YOUR TASK:
Nothing below is to be printed except the lines between the line holding "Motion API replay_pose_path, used" and the line holding "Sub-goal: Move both", inclusive, each exactly as it appears.

DATA TO PROCESS:
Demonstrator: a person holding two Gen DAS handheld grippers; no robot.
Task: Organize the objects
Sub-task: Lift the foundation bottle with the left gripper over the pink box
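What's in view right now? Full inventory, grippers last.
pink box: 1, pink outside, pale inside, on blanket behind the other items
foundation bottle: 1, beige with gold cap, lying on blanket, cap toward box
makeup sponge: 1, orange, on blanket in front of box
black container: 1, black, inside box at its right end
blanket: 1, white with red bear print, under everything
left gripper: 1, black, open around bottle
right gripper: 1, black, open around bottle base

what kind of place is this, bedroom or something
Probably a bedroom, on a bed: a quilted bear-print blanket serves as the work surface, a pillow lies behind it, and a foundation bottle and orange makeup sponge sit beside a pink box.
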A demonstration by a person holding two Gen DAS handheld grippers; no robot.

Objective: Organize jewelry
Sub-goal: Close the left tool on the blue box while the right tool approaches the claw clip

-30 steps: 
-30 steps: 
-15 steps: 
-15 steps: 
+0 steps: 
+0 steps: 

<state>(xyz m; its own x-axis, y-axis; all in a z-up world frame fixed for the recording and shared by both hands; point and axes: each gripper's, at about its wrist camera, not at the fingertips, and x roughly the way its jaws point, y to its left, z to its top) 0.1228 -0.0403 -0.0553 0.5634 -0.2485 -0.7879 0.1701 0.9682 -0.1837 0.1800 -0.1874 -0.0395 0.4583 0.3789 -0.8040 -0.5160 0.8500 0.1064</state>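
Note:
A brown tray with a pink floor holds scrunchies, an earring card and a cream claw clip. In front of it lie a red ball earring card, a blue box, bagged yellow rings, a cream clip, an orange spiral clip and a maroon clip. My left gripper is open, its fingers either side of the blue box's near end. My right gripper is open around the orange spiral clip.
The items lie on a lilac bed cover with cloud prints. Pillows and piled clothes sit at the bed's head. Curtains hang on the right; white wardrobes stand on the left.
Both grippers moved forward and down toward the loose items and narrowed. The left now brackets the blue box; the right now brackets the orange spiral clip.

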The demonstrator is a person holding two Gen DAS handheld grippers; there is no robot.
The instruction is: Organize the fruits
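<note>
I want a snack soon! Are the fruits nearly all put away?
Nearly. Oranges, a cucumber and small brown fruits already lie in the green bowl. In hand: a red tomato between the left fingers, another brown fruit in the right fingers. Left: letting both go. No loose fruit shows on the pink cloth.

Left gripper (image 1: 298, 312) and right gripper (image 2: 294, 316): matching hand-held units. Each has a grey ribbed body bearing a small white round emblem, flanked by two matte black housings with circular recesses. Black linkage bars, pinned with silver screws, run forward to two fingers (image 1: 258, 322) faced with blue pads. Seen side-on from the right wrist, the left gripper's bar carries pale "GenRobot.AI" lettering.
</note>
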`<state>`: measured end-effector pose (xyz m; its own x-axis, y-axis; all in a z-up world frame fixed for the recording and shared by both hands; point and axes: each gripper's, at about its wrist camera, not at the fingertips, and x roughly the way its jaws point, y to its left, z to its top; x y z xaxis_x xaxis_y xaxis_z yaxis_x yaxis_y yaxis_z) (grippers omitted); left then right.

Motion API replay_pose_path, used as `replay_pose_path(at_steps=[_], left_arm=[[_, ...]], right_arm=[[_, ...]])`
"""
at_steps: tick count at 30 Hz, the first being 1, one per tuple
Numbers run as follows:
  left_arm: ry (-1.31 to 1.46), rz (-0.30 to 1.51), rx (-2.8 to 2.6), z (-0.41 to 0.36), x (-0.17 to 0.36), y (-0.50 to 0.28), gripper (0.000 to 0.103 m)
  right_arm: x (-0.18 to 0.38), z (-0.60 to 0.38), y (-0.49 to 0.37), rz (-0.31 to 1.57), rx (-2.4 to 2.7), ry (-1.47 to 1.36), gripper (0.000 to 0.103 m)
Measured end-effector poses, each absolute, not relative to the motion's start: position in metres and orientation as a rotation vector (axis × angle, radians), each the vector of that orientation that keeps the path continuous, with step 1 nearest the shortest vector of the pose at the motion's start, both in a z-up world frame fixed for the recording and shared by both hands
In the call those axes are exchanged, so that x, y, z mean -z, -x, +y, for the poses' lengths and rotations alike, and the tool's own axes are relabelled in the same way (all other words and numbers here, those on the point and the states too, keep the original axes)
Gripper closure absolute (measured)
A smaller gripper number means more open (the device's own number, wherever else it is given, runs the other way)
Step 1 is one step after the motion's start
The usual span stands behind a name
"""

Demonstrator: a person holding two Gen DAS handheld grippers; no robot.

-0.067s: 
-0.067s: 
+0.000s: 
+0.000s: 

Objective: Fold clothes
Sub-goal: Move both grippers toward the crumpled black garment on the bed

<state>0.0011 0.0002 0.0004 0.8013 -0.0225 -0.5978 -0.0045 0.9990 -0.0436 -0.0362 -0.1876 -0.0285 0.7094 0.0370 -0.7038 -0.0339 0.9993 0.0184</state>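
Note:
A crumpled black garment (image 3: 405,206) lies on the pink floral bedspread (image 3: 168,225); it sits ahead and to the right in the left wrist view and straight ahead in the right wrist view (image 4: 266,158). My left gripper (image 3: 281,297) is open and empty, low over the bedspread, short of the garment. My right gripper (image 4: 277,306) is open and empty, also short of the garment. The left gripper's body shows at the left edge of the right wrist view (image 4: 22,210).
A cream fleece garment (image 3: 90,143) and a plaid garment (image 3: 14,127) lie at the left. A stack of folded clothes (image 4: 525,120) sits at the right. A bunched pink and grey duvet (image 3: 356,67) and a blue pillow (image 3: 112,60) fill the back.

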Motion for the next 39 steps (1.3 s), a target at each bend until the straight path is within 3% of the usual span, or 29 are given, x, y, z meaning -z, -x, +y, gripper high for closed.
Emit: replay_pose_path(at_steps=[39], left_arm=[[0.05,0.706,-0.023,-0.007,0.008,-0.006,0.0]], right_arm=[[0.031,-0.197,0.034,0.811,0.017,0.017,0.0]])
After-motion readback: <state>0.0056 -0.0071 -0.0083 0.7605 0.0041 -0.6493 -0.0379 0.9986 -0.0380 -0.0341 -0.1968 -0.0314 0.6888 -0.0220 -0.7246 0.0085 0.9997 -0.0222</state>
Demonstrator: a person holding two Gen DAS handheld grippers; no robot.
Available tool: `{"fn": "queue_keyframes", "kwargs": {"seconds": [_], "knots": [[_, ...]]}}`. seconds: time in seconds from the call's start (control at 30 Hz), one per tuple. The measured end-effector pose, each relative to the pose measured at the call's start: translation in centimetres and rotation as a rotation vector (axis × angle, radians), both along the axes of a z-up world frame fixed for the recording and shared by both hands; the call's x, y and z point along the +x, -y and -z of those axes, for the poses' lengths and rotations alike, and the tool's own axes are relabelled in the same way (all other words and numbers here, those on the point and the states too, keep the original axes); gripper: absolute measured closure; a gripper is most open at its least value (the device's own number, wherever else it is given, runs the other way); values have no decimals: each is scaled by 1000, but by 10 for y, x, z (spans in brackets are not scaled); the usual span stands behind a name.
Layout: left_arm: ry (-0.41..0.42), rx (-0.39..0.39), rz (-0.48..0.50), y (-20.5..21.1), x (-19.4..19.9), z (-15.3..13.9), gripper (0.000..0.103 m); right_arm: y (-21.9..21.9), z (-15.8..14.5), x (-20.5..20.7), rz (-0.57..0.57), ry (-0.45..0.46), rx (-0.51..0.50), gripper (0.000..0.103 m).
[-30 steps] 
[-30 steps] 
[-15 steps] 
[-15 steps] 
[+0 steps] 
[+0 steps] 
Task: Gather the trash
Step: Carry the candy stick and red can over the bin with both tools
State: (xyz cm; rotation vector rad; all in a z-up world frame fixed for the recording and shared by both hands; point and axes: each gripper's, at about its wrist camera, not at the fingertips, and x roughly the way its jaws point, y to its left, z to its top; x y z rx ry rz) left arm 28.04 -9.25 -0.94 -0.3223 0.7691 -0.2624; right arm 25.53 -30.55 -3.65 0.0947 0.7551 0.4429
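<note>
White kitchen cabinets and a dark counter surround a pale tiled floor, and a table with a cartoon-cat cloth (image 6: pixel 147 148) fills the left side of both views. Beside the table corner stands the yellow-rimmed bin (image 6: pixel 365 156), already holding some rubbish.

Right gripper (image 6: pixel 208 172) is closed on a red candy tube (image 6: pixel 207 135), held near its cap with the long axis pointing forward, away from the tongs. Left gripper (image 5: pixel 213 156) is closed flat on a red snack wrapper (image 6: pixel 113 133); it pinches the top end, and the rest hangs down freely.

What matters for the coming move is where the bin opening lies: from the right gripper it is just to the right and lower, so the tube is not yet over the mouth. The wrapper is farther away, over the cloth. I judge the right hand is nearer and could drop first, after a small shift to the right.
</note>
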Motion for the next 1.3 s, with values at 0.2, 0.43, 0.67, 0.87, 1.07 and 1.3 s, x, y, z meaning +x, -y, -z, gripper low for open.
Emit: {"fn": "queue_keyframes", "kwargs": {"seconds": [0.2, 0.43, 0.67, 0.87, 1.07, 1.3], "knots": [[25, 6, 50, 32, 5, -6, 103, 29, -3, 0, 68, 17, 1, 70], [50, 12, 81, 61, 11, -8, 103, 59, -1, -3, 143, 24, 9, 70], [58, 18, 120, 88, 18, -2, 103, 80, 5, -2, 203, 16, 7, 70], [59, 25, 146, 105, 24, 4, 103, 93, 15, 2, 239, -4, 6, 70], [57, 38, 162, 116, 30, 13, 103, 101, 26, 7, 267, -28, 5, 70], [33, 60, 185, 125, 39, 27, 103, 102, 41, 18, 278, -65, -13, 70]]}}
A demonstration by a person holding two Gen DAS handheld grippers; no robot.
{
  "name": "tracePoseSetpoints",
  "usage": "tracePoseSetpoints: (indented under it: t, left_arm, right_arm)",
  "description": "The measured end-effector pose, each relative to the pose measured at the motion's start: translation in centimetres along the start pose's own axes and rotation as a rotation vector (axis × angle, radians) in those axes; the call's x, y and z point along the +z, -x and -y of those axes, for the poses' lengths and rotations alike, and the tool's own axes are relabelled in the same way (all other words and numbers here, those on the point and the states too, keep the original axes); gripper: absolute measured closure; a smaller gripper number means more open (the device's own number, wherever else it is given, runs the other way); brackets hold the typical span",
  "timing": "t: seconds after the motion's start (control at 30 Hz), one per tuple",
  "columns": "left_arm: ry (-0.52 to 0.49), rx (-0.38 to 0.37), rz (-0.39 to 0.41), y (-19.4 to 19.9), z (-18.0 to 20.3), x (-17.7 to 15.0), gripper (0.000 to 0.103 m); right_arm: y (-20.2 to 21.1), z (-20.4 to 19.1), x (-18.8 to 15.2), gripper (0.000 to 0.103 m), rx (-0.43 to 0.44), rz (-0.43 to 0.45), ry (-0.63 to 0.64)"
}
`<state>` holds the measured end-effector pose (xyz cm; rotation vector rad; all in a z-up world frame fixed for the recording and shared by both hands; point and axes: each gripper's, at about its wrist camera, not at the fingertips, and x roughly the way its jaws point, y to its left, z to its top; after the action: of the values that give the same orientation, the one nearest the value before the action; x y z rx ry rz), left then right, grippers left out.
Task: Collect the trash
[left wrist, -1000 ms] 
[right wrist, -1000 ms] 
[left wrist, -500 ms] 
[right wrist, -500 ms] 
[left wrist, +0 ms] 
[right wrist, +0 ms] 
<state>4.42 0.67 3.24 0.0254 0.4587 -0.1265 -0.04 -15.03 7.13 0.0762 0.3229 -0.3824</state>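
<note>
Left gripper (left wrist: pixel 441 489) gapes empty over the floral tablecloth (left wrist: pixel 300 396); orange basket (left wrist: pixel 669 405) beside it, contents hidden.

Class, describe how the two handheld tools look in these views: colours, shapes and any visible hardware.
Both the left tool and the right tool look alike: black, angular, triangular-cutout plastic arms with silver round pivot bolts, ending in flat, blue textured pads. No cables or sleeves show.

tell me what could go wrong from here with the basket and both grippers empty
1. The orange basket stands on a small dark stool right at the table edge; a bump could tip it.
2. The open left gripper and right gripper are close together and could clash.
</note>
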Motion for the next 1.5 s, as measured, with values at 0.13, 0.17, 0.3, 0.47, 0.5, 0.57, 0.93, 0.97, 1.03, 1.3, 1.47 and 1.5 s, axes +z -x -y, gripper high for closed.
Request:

WRITTEN RESPONSE:
Motion API replay_pose_path, used as `replay_pose_path(at_steps=[_], left_arm=[[_, ...]], right_arm=[[_, ...]])`
"""
at_steps: tick count at 30 Hz, the first being 1, one per tuple
Numbers run as follows:
  left_arm: ry (-1.31 to 1.46), rz (-0.30 to 1.51), rx (-2.8 to 2.6), z (-0.41 to 0.36), x (-0.17 to 0.36), y (-0.50 to 0.28), gripper (0.000 to 0.103 m)
  right_arm: x (-0.18 to 0.38), z (-0.60 to 0.38), y (-0.49 to 0.37), rz (-0.31 to 1.57), rx (-2.4 to 2.7), ry (-1.47 to 1.36), gripper (0.000 to 0.103 m)
Measured end-effector poses, each absolute, not relative to the motion's start: position in metres and orientation as a rotation vector (axis × angle, radians), each the vector of that orientation that keeps the path continuous, with step 1 nearest the shortest vector of the pose at the motion's start, both in a z-up world frame fixed for the recording and shared by both hands
In the call those axes are exchanged, so that x, y, z mean -z, -x, +y, for the poses' lengths and rotations alike, and the tool's own axes are relabelled in the same way (all other words and numbers here, those on the point and the states too, keep the original axes)
Gripper closure absolute (measured)
A smaller gripper number means more open (the device's own number, wherever else it is given, runs the other way)
Step 1 is one step after the motion's start
The usual span stands behind a name
"""

Demonstrator: a person holding two Gen DAS handheld grippers; no robot.

-0.067s: 
-0.067s: 
+0.000s: 
+0.000s: 

Objective: Fold clothes
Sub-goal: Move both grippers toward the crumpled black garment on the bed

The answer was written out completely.